Dawn arrived and I changed tack to a 1/2oz pearl 7" gulp jerk shad. With the tide just starting to run in I dropped it to the bottom and let it drift around with only the occasional drop to keep it close to the bottom. After a couple of drifts I felt a thud and I set the hook, the fish powered off and headed into the middle of the seaway. After a solid 10 minute fight the fish surfaced and was promptly netted. It was a quality mulloway of 90cm, my second biggest for the year. A few more drifts yielded zip so I moved and changed tack again.

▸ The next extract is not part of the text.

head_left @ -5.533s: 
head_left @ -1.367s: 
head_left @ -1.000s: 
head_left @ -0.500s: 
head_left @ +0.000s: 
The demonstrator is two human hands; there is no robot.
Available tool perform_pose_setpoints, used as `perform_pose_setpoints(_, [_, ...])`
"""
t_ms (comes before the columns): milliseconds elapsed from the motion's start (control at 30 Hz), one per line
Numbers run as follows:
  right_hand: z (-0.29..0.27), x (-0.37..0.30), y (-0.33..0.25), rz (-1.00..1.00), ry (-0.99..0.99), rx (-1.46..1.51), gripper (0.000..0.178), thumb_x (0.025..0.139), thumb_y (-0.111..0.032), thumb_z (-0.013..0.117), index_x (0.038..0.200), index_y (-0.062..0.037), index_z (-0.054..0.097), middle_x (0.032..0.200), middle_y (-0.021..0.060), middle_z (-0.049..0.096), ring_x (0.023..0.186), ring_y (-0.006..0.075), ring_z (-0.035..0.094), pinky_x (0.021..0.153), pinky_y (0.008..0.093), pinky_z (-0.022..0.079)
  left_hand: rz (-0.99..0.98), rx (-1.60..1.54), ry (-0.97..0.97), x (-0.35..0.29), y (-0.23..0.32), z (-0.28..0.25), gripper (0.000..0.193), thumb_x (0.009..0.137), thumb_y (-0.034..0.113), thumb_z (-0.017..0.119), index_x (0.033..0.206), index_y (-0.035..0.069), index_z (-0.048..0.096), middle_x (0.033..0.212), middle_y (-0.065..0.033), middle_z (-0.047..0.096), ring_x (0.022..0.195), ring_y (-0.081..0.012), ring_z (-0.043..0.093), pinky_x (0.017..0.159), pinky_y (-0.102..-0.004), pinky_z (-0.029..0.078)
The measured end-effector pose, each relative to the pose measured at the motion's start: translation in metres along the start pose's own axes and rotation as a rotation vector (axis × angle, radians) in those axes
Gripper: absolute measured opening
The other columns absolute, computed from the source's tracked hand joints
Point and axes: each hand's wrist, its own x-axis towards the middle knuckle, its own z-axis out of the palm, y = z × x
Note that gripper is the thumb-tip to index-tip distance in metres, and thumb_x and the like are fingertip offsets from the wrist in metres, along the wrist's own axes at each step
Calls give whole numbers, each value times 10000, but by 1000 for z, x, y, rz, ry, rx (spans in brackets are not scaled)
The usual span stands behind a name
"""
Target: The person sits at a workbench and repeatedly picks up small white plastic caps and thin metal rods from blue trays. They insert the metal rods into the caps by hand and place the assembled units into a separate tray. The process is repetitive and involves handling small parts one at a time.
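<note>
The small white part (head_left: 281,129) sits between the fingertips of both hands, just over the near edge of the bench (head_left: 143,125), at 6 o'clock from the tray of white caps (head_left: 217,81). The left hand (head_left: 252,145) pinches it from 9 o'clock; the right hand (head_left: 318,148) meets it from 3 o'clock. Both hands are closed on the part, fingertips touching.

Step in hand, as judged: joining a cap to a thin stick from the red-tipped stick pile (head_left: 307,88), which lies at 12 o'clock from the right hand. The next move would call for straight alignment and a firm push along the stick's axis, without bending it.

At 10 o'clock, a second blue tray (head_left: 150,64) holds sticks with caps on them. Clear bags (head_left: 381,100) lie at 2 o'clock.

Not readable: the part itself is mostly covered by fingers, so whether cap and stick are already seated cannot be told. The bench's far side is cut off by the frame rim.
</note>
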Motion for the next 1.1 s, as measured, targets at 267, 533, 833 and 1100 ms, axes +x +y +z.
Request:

I moved over to the north wall flats, and switched to a 20g twistie. First cast right to the edge of the surf and I hooked up solid on a good fish. A big salmon that looked every bit of 70cm launched itself out other water and after a torrid fight, I had him next to the boat ready for the net, unfortunately the hooks pulled..... easy release. The next cast yielded one more salmon at 58cm and 1 more tailor at 35cm. No more hits there so I tried around the pipeline for zip. With the tide in full swing I decided to move on to the next part of the plan which was livebaiting the top of the tide. So off to get livebaits, while they weren't thick I managed 10 or so pike in a couple of hours, also caught a lancer, flathead, tailor and a whiting as bycatch.
At around 9am I moved back to the seaway but before starting to livebait, I threw some raiders around the front end of the eddy and pulled 3 more tailor in mid 40's. That was it so as the tide starting to slow I began livebaiting the first few livies got cut in half and mangled. I then landed a slew of jewies...55cm, 63cm, 58cm and a 78cm jewie. I did hook one good fish which made a beeline for the rockwall and buried itself in the rock, couldn't stop it on 30lb gear. Pulled the hooks on a couple of other big fish as well. That was it for the livies so called it a day around 11am.
So a pretty good day overall and a classic example of the variety of quality species available in the seaway. Good to see some tailor showing up at last, could be the start of the summer run of big fish. Also good to see the north wall flats yielding some good fish in the last few trips. It doesn't always yield fish but its an area worth keeping an eye on. There's plenty of bait holding just offshore so hopefully we'll see some enter the seaway soon. If that happens the action will be thick and fast.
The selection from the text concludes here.